§ ASSIGNED TASK: Every line of the data is to be output verbatim.

Recorded data:
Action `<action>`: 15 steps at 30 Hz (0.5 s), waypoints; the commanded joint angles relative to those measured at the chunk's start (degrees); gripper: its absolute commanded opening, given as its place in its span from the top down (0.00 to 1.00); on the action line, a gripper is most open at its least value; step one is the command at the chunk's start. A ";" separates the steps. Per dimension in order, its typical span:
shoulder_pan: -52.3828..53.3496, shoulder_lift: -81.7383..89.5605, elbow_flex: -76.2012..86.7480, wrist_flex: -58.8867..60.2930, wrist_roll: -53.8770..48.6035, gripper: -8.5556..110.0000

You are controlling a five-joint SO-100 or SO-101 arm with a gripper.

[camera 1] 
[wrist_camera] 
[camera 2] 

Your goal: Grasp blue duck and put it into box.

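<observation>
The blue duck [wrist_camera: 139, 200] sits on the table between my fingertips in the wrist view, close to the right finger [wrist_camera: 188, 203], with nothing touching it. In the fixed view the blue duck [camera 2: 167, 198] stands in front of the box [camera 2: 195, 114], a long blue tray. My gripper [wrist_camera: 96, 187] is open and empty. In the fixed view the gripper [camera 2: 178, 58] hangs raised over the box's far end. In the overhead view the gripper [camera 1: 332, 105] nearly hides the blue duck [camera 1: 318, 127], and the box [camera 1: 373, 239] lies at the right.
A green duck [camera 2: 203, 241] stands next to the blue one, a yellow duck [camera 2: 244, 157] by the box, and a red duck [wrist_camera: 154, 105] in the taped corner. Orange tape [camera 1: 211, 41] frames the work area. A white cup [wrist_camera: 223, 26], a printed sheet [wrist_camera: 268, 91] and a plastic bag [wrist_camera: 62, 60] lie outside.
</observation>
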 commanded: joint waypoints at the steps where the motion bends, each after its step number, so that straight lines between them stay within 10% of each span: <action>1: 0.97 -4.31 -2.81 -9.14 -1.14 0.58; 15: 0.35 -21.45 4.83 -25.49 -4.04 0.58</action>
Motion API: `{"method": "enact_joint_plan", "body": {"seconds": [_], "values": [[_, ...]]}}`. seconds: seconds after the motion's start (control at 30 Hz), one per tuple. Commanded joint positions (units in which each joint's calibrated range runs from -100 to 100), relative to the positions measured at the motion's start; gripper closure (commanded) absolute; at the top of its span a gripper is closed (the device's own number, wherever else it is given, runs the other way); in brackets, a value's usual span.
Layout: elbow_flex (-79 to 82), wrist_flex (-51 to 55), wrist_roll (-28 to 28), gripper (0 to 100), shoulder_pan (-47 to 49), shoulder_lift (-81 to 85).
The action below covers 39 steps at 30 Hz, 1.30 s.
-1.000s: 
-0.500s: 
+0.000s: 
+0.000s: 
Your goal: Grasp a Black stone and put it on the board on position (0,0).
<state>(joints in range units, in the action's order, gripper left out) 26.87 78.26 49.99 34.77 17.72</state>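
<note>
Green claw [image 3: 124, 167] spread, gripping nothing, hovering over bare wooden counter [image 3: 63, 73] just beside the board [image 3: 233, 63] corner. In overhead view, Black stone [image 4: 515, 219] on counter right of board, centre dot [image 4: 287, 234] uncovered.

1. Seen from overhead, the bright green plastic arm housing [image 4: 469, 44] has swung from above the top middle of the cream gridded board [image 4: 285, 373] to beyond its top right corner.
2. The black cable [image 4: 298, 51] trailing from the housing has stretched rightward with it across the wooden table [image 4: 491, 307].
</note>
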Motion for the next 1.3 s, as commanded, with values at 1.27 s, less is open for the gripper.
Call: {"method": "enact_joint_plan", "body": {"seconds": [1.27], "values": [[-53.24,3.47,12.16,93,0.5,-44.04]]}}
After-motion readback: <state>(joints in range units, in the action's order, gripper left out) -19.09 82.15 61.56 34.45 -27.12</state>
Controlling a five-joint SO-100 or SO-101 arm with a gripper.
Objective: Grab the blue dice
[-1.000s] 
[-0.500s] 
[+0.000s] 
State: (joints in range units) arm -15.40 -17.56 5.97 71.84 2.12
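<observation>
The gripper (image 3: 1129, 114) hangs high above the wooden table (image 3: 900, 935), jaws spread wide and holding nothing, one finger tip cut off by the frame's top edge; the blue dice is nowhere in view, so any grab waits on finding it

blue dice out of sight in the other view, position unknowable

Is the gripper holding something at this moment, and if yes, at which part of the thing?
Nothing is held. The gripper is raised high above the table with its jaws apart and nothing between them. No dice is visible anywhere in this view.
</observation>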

§ EXERCISE ANSWER:
Action `<action>`: 15 steps at 30 Hz (0.5 s), waypoints; the commanded joint angles relative to those measured at the chunk's start (degrees); gripper: its absolute commanded opening, given as its place in its span from the top down (0.00 to 1.00); on the action line, a gripper is most open at its least value; step one is the command at the chunk's start. A ";" separates the steps. Per dimension in order, its typical span:
shoulder_pan: -52.3828..53.3496, shoulder_lift: -81.7383..89.5605, elbow_flex: -76.2012..86.7480, wrist_flex: -58.8867..60.2930, wrist_roll: -53.8770..48.6035, gripper: -8.5556..110.0000

You are controlling a five-joint SO-100 or SO-101 arm with a gripper.

[camera 1] 
[wrist_camera] 
[camera 2] 

Your goal: Grasp blue duck and put it into box.

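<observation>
The blue duck [wrist_camera: 139, 200] sits on the table between my fingertips in the wrist view, close to the right finger [wrist_camera: 188, 203], with nothing touching it. In the fixed view the blue duck [camera 2: 167, 198] stands in front of the box [camera 2: 195, 114], a long blue tray. My gripper [wrist_camera: 96, 187] is open and empty. In the fixed view the gripper [camera 2: 178, 58] hangs raised over the box's far end. In the overhead view the gripper [camera 1: 332, 105] nearly hides the blue duck [camera 1: 318, 127], and the box [camera 1: 373, 239] lies at the right.
A green duck [camera 2: 203, 241] stands next to the blue one, a yellow duck [camera 2: 244, 157] by the box, and a red duck [wrist_camera: 154, 105] in the taped corner. Orange tape [camera 1: 211, 41] frames the work area. A white cup [wrist_camera: 223, 26], a printed sheet [wrist_camera: 268, 91] and a plastic bag [wrist_camera: 62, 60] lie outside.
</observation>
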 commanded: joint waypoints at the steps where the motion bends, each after its step number, so that straight lines between them stay within 10% of each span: <action>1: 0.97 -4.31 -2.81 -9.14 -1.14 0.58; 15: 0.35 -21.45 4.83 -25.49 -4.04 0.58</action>
Motion API: `{"method": "enact_joint_plan", "body": {"seconds": [_], "values": [[_, ...]]}}`. seconds: seconds after the motion's start (control at 30 Hz), one per tuple. Commanded joint positions (units in which each joint's calibrated range runs from -100 to 100), relative to the positions measured at the motion's start; gripper closure (commanded) absolute; at the top of its span a gripper is closed (the device's own number, wherever else it is given, runs the other way); in brackets, a value's usual span.
Layout: elbow_flex (-79 to 82), wrist_flex (-51 to 55), wrist_roll (-28 to 28), gripper (0 to 100), shoulder_pan (-47 to 49), shoulder_lift (-81 to 85).
The action below covers 39 steps at 30 Hz, 1.30 s.
-1.000s: 
-0.500s: 
+0.000s: 
+0.000s: 
Your goal: Grasp a Black stone and put it on the board on position (0,0).
<state>(joints in range units, in the action's order, gripper left out) 26.87 78.26 49.99 34.77 17.72</state>
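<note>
Green claw [image 3: 124, 167] spread, gripping nothing, hovering over bare wooden counter [image 3: 63, 73] just beside the board [image 3: 233, 63] corner. In overhead view, Black stone [image 4: 515, 219] on counter right of board, centre dot [image 4: 287, 234] uncovered.

1. Seen from overhead, the bright green plastic arm housing [image 4: 469, 44] has swung from above the top middle of the cream gridded board [image 4: 285, 373] to beyond its top right corner.
2. The black cable [image 4: 298, 51] trailing from the housing has stretched rightward with it across the wooden table [image 4: 491, 307].
</note>
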Motion for the next 1.3 s, as commanded, with values at 1.27 s, less is open for the gripper.
Call: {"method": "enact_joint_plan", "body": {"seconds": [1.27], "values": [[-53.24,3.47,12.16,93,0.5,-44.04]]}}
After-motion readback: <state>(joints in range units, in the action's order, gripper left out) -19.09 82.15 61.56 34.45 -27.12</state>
Controlling a five-joint SO-100 or SO-101 arm with a gripper.
Objective: Grab the blue dice
[-1.000s] 
[-0.500s] 
[+0.000s] 
State: (joints in range units) arm -15.40 -17.56 5.97 71.84 2.12
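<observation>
The gripper (image 3: 1129, 114) hangs high above the wooden table (image 3: 900, 935), jaws spread wide and holding nothing, one finger tip cut off by the frame's top edge; the blue dice is nowhere in view, so any grab waits on finding it

blue dice out of sight in the other view, position unknowable

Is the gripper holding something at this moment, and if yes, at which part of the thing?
Nothing is held. The gripper is raised high above the table with its jaws apart and nothing between them. No dice is visible anywhere in this view.
</observation>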

At this stage, the exercise is finished.